◆ **What to produce**: Using the records below, count the lines containing "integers" and give only the total.

Stored entries

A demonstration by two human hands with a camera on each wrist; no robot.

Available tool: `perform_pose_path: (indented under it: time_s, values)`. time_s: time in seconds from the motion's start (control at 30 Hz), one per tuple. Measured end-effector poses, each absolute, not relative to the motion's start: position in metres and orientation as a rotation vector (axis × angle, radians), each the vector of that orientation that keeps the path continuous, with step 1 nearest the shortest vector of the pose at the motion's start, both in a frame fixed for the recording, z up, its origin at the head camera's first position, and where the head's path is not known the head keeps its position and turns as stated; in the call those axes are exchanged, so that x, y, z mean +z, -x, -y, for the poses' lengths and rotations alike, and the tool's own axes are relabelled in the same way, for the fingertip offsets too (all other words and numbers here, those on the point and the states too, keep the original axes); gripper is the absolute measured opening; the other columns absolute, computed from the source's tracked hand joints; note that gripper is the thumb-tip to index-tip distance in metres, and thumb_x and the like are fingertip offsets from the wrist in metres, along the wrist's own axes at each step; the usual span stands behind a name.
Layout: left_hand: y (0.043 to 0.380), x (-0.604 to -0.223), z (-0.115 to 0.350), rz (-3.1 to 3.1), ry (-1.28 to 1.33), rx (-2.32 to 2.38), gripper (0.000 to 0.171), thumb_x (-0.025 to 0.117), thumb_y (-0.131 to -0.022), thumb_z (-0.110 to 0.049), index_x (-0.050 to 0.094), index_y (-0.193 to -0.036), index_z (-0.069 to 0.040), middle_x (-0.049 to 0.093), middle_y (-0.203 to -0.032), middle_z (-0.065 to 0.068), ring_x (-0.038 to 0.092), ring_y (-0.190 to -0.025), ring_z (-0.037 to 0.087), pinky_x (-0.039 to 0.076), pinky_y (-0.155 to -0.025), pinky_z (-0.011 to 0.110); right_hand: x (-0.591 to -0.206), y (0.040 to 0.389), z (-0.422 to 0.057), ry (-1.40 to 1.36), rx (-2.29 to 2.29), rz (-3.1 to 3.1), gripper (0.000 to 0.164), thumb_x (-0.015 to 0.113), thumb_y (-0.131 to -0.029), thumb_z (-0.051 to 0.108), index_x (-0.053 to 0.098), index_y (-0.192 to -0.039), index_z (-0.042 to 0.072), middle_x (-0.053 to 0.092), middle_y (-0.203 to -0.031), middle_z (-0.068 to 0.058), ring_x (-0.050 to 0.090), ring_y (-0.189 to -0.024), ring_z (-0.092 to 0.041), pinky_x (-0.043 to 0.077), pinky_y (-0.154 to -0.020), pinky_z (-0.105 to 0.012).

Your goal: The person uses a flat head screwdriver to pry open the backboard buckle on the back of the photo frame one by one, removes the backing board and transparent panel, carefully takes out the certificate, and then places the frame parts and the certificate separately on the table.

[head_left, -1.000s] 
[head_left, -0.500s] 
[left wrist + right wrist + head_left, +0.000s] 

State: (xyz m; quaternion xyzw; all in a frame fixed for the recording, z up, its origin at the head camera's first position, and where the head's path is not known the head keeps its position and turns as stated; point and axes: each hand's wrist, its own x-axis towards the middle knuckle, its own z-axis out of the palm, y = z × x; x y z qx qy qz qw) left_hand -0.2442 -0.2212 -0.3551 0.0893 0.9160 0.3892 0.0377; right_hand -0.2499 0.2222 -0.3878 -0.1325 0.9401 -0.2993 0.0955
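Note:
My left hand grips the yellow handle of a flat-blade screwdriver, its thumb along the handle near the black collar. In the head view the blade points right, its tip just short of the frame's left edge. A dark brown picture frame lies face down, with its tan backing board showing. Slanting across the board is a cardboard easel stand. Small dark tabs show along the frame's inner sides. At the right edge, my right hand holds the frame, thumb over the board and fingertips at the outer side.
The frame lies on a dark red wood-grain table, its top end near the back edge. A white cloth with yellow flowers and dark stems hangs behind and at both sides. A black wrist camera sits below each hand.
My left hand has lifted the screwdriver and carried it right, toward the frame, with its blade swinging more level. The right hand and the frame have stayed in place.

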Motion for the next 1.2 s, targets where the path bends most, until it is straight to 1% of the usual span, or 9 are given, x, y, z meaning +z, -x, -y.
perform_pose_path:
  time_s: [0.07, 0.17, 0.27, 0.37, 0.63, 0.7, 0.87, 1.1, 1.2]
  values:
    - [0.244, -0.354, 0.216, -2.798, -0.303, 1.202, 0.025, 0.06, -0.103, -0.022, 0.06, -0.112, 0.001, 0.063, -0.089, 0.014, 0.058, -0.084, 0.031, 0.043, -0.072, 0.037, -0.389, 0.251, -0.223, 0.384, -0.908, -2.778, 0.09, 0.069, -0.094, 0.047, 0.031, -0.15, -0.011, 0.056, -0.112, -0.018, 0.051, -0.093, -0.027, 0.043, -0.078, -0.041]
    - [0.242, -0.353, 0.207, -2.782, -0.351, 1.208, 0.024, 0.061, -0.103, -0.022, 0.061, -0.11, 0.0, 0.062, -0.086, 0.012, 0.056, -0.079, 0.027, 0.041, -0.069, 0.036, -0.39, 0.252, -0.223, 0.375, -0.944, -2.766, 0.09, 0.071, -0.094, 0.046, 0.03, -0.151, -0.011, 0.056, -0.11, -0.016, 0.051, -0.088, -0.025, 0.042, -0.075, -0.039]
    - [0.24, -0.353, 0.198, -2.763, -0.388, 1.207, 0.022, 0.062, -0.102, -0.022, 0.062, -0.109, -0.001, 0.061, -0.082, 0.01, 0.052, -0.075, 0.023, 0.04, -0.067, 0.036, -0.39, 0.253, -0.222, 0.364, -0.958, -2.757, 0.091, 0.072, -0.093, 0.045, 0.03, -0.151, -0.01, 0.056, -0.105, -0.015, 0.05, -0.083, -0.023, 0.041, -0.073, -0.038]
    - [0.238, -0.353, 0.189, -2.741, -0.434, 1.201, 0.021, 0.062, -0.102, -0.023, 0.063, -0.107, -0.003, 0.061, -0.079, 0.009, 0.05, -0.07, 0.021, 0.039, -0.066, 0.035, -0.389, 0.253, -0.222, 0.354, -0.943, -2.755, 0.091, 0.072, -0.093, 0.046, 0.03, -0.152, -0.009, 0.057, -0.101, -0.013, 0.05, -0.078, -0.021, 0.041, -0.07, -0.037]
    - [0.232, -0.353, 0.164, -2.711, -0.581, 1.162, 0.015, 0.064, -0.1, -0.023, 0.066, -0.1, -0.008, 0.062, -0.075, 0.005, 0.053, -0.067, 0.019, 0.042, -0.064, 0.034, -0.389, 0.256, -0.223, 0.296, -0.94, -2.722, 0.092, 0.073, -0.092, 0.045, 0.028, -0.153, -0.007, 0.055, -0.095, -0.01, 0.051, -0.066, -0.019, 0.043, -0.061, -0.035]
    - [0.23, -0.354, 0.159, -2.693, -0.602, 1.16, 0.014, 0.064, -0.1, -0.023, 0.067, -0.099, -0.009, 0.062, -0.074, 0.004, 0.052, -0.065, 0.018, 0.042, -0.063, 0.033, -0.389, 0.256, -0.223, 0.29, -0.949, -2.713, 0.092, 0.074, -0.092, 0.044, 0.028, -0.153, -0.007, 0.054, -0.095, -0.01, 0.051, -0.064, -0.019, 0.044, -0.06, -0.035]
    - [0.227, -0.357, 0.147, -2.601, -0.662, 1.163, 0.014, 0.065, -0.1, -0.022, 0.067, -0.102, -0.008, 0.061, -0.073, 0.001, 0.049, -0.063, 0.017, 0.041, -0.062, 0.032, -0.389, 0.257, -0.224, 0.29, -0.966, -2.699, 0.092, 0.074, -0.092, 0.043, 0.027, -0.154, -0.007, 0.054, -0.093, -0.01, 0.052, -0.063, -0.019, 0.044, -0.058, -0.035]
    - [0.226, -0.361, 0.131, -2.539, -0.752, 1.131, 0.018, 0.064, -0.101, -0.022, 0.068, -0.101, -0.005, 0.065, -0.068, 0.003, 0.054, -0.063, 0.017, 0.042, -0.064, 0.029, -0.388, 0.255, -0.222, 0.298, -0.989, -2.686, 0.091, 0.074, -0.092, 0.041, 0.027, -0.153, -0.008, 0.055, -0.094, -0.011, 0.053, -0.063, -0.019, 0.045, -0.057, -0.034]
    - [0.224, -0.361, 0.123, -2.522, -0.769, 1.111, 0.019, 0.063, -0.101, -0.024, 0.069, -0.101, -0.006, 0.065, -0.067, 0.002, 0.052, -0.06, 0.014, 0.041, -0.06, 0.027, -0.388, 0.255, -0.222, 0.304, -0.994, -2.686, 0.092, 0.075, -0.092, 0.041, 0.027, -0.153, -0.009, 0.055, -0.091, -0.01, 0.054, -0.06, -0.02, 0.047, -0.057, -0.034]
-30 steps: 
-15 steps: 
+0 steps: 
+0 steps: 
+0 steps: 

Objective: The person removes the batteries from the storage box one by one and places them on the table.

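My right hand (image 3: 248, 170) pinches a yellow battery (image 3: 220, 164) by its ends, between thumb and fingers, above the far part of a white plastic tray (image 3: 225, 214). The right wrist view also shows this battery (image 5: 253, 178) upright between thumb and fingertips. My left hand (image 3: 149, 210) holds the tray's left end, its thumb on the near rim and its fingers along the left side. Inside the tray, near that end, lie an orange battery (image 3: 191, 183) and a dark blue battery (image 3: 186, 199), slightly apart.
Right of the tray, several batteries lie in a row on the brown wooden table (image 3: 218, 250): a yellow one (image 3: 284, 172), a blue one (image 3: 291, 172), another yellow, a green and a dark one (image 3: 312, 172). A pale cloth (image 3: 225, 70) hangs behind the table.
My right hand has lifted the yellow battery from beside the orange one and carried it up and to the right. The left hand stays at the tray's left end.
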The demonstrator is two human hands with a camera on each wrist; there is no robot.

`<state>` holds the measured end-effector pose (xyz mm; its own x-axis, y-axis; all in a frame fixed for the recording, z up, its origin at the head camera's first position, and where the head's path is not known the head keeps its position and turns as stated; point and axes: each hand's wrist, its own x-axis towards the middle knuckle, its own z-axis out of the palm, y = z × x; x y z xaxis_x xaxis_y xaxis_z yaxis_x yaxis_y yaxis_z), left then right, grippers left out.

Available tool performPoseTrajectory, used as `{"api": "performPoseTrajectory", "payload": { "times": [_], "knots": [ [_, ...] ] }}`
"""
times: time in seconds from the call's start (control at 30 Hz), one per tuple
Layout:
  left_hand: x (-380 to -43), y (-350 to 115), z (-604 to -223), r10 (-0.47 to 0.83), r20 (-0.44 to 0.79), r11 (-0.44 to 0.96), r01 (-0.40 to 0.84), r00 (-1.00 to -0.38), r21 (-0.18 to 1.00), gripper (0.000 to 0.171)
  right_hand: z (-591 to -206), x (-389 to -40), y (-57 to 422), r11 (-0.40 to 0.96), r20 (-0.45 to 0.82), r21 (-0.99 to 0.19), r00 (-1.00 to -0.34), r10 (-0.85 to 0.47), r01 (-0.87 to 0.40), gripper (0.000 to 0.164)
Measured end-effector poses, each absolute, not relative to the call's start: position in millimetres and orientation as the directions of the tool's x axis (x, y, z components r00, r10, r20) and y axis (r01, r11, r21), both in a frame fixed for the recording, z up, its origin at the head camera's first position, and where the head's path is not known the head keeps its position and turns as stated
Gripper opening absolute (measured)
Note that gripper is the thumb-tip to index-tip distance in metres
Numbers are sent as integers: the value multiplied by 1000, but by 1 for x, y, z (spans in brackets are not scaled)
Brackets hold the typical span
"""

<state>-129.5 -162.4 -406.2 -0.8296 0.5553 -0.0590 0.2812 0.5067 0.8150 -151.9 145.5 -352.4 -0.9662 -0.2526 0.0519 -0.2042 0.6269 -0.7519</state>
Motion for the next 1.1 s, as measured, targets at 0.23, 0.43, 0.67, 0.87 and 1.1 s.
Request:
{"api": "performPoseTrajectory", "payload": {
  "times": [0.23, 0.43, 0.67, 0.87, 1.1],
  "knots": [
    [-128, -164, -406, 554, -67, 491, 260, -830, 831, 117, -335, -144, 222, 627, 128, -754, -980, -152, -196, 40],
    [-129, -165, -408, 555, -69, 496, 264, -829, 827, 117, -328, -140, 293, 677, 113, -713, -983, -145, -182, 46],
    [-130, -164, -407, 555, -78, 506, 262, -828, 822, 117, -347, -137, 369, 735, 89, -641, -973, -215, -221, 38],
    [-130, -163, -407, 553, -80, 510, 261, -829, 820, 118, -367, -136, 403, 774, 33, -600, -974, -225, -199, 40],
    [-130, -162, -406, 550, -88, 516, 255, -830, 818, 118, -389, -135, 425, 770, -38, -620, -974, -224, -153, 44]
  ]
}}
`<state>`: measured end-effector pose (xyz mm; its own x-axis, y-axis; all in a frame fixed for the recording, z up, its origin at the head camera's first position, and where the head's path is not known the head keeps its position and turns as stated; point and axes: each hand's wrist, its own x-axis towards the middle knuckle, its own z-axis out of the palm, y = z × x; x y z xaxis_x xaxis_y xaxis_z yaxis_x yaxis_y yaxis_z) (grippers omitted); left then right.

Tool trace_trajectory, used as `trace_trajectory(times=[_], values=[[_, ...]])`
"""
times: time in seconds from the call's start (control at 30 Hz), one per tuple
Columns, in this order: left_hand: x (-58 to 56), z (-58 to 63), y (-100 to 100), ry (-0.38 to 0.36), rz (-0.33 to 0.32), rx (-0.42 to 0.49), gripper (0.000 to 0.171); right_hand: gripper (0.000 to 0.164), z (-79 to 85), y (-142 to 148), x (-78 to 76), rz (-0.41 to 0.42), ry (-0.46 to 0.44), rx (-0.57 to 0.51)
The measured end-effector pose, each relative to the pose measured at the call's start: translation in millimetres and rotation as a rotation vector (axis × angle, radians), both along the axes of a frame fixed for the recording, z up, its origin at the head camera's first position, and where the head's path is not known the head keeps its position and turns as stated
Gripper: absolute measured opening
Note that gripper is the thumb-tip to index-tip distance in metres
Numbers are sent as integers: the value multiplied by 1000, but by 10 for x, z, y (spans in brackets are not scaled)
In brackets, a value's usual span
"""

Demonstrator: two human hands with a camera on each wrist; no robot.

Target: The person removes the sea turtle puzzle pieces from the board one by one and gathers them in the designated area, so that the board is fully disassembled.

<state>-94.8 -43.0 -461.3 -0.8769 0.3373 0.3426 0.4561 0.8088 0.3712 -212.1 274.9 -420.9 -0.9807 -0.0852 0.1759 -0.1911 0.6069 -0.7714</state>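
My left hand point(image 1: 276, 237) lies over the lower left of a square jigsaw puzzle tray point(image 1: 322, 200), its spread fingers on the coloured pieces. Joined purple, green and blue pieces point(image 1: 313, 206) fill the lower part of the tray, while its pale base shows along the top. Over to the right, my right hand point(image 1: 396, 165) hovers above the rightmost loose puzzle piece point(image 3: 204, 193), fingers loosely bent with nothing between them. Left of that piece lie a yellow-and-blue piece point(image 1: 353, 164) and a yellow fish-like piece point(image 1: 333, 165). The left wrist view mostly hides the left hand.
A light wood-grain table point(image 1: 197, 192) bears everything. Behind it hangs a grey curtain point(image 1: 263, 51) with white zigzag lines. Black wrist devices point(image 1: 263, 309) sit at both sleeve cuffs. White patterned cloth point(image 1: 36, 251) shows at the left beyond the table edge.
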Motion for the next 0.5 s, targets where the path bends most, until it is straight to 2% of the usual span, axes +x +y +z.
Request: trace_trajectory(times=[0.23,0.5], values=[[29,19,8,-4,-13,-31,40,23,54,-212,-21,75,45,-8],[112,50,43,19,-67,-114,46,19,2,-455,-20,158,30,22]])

◆ **Exercise answer**: 2